__Work to complete__
Give the data again in full, exactly as written below.

══════════

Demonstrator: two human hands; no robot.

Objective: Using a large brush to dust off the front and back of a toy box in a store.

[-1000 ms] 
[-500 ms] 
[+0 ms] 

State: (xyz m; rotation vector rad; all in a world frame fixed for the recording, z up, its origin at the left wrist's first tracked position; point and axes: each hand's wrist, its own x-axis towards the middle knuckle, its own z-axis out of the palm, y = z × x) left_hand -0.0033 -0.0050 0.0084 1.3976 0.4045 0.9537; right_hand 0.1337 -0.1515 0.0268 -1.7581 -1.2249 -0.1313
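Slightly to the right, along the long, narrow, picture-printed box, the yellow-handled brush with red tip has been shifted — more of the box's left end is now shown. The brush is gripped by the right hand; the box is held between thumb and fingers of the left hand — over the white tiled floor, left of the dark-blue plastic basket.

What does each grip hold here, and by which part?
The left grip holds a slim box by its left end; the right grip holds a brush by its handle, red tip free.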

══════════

__Written solution__
Demonstrator: two human hands; no robot.

Objective: Using a large brush to dust off the front and back of a toy box in a store.

[-1000 ms] 
[-500 ms] 
[+0 ms] 

State: (xyz m; rotation vector rad; all in a world frame fixed for the recording, z up, its origin at the left wrist's first tracked position; point and axes: each hand's wrist, its own x-axis towards the middle knuckle, its own z-axis out of the palm, y = z × x) left_hand -0.0033 -0.0050 0.0084 1.3976 0.4045 0.9537; right_hand 0.1337 -0.1515 0.0268 -1.7581 -1.2249 -0.1313
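Slightly to the right, along the long, narrow, picture-printed box, the yellow-handled brush with red tip has been shifted — more of the box's left end is now shown. The brush is gripped by the right hand; the box is held between thumb and fingers of the left hand — over the white tiled floor, left of the dark-blue plastic basket.

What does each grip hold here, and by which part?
The left grip holds a slim box by its left end; the right grip holds a brush by its handle, red tip free.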

No further output is expected for this exercise.